▸ **Assigned task**
Could you return the listing below exactly, with every line intact?

___ Given information ___

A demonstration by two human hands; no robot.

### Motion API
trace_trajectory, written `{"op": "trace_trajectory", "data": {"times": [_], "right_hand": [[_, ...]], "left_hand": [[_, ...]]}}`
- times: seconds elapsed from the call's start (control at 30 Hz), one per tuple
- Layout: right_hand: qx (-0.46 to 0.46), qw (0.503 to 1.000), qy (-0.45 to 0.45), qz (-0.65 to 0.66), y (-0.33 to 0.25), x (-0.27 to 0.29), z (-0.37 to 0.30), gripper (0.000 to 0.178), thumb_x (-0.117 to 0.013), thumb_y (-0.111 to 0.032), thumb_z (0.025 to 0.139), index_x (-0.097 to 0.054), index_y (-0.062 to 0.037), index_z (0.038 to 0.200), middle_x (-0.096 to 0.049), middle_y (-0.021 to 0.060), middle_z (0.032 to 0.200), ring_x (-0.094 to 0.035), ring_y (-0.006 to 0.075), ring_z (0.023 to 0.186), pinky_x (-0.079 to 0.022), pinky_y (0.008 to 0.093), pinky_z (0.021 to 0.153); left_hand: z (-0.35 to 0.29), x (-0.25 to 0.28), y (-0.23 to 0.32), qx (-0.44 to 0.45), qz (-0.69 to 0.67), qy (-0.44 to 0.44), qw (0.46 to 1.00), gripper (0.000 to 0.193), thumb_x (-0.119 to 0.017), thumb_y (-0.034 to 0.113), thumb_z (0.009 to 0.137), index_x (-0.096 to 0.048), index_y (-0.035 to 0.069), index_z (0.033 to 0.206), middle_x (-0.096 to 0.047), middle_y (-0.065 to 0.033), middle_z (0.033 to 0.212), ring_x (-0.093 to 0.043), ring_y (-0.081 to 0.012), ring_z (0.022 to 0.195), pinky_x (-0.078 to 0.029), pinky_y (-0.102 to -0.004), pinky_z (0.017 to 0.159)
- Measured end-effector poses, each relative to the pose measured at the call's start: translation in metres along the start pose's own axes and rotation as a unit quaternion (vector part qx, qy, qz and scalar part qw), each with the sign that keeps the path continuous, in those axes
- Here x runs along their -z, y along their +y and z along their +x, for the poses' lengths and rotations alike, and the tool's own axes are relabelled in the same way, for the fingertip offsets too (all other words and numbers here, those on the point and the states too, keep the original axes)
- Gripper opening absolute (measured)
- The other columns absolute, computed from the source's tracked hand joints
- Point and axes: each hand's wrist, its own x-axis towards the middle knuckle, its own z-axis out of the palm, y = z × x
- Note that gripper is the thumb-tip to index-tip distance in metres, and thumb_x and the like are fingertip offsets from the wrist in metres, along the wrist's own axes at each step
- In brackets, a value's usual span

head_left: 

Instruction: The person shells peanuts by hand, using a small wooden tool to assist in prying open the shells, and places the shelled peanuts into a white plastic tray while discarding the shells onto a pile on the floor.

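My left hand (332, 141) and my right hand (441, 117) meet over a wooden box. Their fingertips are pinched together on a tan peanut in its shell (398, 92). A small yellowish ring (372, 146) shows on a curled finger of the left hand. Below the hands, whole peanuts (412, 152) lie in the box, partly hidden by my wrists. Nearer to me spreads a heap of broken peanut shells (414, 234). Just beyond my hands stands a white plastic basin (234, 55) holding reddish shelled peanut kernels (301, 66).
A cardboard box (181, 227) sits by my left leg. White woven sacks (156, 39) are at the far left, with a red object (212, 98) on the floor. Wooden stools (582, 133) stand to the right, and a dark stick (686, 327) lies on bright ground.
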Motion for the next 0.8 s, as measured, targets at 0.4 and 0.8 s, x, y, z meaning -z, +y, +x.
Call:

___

▸ **The answer**
A demonstration by two human hands; no robot.

### Motion API
trace_trajectory, written `{"op": "trace_trajectory", "data": {"times": [_], "right_hand": [[_, ...]], "left_hand": [[_, ...]]}}`
- times: seconds elapsed from the call's start (control at 30 Hz), one per tuple
- Layout: right_hand: qx (-0.46 to 0.46), qw (0.503 to 1.000), qy (-0.45 to 0.45), qz (-0.65 to 0.66), y (-0.33 to 0.25), x (-0.27 to 0.29), z (-0.37 to 0.30), gripper (0.000 to 0.178), thumb_x (-0.117 to 0.013), thumb_y (-0.111 to 0.032), thumb_z (0.025 to 0.139), index_x (-0.097 to 0.054), index_y (-0.062 to 0.037), index_z (0.038 to 0.200), middle_x (-0.096 to 0.049), middle_y (-0.021 to 0.060), middle_z (0.032 to 0.200), ring_x (-0.094 to 0.035), ring_y (-0.006 to 0.075), ring_z (0.023 to 0.186), pinky_x (-0.079 to 0.022), pinky_y (0.008 to 0.093), pinky_z (0.021 to 0.153); left_hand: z (-0.35 to 0.29), x (-0.25 to 0.28), y (-0.23 to 0.32), qx (-0.44 to 0.45), qz (-0.69 to 0.67), qy (-0.44 to 0.44), qw (0.46 to 1.00), gripper (0.000 to 0.193), thumb_x (-0.119 to 0.017), thumb_y (-0.034 to 0.113), thumb_z (0.009 to 0.137), index_x (-0.096 to 0.048), index_y (-0.035 to 0.069), index_z (0.033 to 0.206), middle_x (-0.096 to 0.047), middle_y (-0.065 to 0.033), middle_z (0.033 to 0.212), ring_x (-0.093 to 0.043), ring_y (-0.081 to 0.012), ring_z (0.022 to 0.195), pinky_x (-0.078 to 0.029), pinky_y (-0.102 to -0.004), pinky_z (0.017 to 0.159)
- Measured end-effector poses, each relative to the pose measured at the call's start: translation in metres along the start pose's own axes and rotation as a unit quaternion (vector part qx, qy, qz and scalar part qw), each with the sign that keeps the path continuous, in those axes
- Here x runs along their -z, y along their +y and z along their +x, for the poses' lengths and rotations alike, and the tool's own axes are relabelled in the same way, for the fingertip offsets too (all other words and numbers here, those on the point and the states too, keep the original axes)
- Gripper opening absolute (measured)
- The other columns absolute, computed from the source's tracked hand joints
- Point and axes: each hand's wrist, its own x-axis towards the middle knuckle, its own z-axis out of the palm, y = z × x
- Note that gripper is the thumb-tip to index-tip distance in metres, and thumb_x and the like are fingertip offsets from the wrist in metres, along the wrist's own axes at each step
- In brackets, a value's usual span

head_left: 

Instruction: The person shells peanuts by hand, using a small wooden tool to assist in prying open the shells, and places the shelled peanuts into a white plastic tray while discarding the shells onto a pile on the floor.

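My left hand (332, 141) and my right hand (441, 117) meet over a wooden box. Their fingertips are pinched together on a tan peanut in its shell (398, 92). A small yellowish ring (372, 146) shows on a curled finger of the left hand. Below the hands, whole peanuts (412, 152) lie in the box, partly hidden by my wrists. Nearer to me spreads a heap of broken peanut shells (414, 234). Just beyond my hands stands a white plastic basin (234, 55) holding reddish shelled peanut kernels (301, 66).
A cardboard box (181, 227) sits by my left leg. White woven sacks (156, 39) are at the far left, with a red object (212, 98) on the floor. Wooden stools (582, 133) stand to the right, and a dark stick (686, 327) lies on bright ground.
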Motion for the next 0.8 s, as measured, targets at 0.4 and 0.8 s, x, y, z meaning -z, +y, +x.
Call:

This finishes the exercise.